WHAT TO PRODUCE: Your task is to copy the listing exactly. Drop any pictures from the copy.

----

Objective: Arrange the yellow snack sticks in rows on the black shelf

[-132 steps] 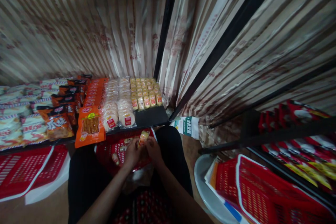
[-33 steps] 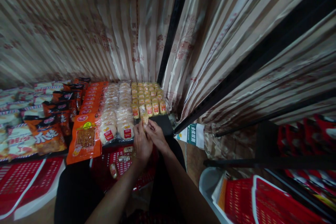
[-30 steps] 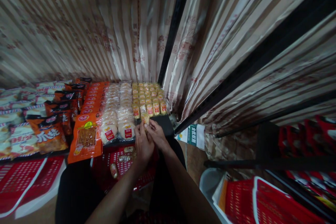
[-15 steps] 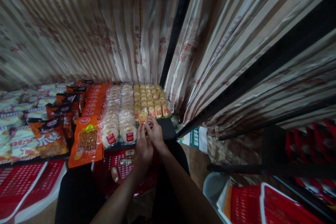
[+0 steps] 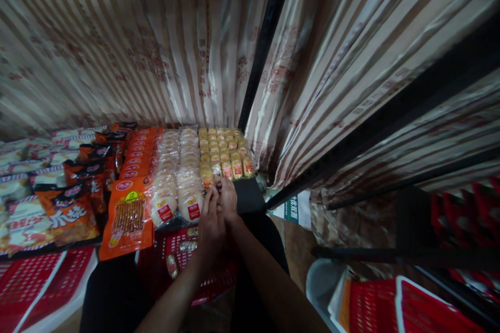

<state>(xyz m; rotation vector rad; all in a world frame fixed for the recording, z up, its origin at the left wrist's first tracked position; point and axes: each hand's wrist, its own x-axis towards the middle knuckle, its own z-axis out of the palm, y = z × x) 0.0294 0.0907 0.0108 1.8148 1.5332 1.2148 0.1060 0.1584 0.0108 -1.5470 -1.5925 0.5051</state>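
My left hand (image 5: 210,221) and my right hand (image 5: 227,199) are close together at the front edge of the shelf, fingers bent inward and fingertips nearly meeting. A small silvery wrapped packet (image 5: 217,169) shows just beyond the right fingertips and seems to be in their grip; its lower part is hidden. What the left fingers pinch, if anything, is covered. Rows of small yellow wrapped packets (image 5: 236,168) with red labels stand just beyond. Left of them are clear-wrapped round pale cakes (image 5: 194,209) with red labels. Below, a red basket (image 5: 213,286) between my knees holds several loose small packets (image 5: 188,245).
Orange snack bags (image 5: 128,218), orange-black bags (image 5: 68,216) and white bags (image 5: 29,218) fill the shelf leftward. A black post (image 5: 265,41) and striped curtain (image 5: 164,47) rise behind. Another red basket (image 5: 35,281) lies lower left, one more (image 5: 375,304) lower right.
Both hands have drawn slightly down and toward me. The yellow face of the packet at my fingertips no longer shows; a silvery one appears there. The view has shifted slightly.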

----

ANSWER TO THIS PROBLEM:
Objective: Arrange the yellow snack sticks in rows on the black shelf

[-132 steps] 
[-33 steps] 
[-30 steps] 
[-15 steps] 
[+0 steps] 

<state>(xyz m; rotation vector rad; all in a world frame fixed for the recording, z up, its origin at the left wrist's first tracked position; point and axes: each hand's wrist, its own x-axis towards the middle knuckle, its own z-axis out of the palm, y = z × x) 0.0294 0.0907 0.0108 1.8148 1.5332 1.2148 0.1060 0.1584 0.0108 -1.5470 -1.5925 0.5051</state>
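My left hand (image 5: 210,221) and my right hand (image 5: 227,199) are close together at the front edge of the shelf, fingers bent inward and fingertips nearly meeting. A small silvery wrapped packet (image 5: 217,169) shows just beyond the right fingertips and seems to be in their grip; its lower part is hidden. What the left fingers pinch, if anything, is covered. Rows of small yellow wrapped packets (image 5: 236,168) with red labels stand just beyond. Left of them are clear-wrapped round pale cakes (image 5: 194,209) with red labels. Below, a red basket (image 5: 213,286) between my knees holds several loose small packets (image 5: 188,245).
Orange snack bags (image 5: 128,218), orange-black bags (image 5: 68,216) and white bags (image 5: 29,218) fill the shelf leftward. A black post (image 5: 265,41) and striped curtain (image 5: 164,47) rise behind. Another red basket (image 5: 35,281) lies lower left, one more (image 5: 375,304) lower right.
Both hands have drawn slightly down and toward me. The yellow face of the packet at my fingertips no longer shows; a silvery one appears there. The view has shifted slightly.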

That completes the response to the exercise.